=== WHAT TO WORK ON ===
Will you write out the data exactly, excluding every picture?

=== DATASET SECTION ===
=== Section Start ===
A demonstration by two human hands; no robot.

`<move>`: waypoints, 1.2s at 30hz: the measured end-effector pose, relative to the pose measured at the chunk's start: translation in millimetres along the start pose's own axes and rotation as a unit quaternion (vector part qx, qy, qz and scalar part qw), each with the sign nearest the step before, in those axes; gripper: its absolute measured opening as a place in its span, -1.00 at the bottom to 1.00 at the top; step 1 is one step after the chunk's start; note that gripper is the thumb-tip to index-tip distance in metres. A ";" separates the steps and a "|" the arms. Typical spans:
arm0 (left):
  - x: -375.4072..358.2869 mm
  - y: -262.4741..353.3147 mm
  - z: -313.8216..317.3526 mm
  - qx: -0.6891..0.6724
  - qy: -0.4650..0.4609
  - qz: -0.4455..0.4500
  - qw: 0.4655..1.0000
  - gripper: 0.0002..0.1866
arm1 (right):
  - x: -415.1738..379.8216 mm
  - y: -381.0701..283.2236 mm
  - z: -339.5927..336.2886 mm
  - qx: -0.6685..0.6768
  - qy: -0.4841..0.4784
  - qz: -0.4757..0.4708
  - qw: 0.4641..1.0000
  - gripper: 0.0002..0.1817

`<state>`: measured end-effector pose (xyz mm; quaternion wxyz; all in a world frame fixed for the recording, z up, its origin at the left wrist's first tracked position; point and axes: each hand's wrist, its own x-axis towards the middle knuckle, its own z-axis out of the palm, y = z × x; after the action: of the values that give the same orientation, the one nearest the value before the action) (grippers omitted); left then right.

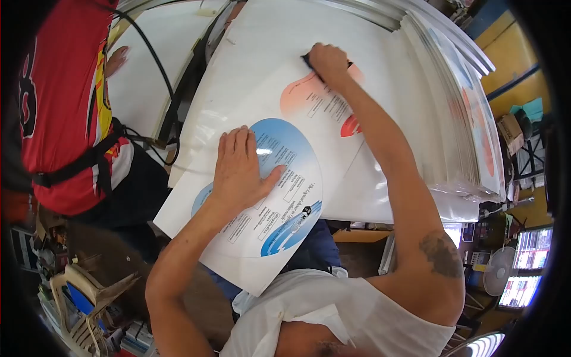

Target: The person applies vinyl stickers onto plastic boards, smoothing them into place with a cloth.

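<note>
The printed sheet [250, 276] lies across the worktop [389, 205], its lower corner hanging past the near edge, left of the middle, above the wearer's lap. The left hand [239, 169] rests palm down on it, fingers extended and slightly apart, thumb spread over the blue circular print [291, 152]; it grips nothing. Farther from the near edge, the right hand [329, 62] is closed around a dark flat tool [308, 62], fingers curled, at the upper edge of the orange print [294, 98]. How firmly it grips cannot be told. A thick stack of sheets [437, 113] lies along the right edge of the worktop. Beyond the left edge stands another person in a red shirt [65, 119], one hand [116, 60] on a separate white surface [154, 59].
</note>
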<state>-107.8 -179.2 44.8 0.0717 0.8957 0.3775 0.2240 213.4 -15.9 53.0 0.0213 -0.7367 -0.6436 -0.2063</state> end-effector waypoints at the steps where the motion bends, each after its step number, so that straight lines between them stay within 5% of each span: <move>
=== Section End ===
=== RESULT OF THIS EXERCISE ===
A demonstration by two human hands; no robot.

`<move>`: waypoints, 1.2s at 30hz: the measured end-effector pose, relative to the pose measured at the chunk's start: translation in millimetres along the start pose's own axes and rotation as a unit quaternion (vector part qx, qy, qz and scalar part qw), each with the sign nearest the step before, in those axes; gripper: its absolute measured opening as a place in its span, -1.00 at the bottom to 1.00 at the top; step 1 is one step after the chunk's start; note that gripper is the thumb-tip to index-tip distance in metres. A ";" separates the steps and a "|" the arms. Typical spans:
arm0 (left):
  - x: -375.4072..358.2869 mm
  - y: -262.4741..353.3147 mm
  - z: -313.8216..317.3526 mm
  - qx: -0.6891..0.6724
  - qy: -0.4650..0.4609
  - qz: -0.4455..0.4500
  - qw: 0.4655..1.0000
  - gripper: 0.0002..0.1866
arm1 (right):
  - x: -415.1738..379.8216 mm
  - y: -381.0701..283.2236 mm
  - z: -339.5927..336.2886 mm
  - qx: -0.6685..0.6768
  - qy: -0.4841..0.4784
  - qz: -0.4757..0.4708
  - qw: 0.4641..1.0000
  - gripper: 0.0002..0.1817

`<state>`: measured end-effector pose (xyz mm; quaternion wxyz; all in a world frame fixed for the recording, z up, its origin at the left wrist's first tracked position; point and axes: each hand's wrist, its own x-axis towards the middle knuckle, its own z-axis out of the palm, y = z × x; after the action: of the values that give the same orientation, the one nearest the value before the action) (grippers omitted); left then right.


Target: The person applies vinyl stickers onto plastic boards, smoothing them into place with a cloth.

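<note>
The printed sheet [250, 276] lies across the worktop [389, 205], its lower corner hanging past the near edge, left of the middle, above the wearer's lap. The left hand [239, 169] rests palm down on it, fingers extended and slightly apart, thumb spread over the blue circular print [291, 152]; it grips nothing. Farther from the near edge, the right hand [329, 62] is closed around a dark flat tool [308, 62], fingers curled, at the upper edge of the orange print [294, 98]. How firmly it grips cannot be told. A thick stack of sheets [437, 113] lies along the right edge of the worktop. Beyond the left edge stands another person in a red shirt [65, 119], one hand [116, 60] on a separate white surface [154, 59].
</note>
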<state>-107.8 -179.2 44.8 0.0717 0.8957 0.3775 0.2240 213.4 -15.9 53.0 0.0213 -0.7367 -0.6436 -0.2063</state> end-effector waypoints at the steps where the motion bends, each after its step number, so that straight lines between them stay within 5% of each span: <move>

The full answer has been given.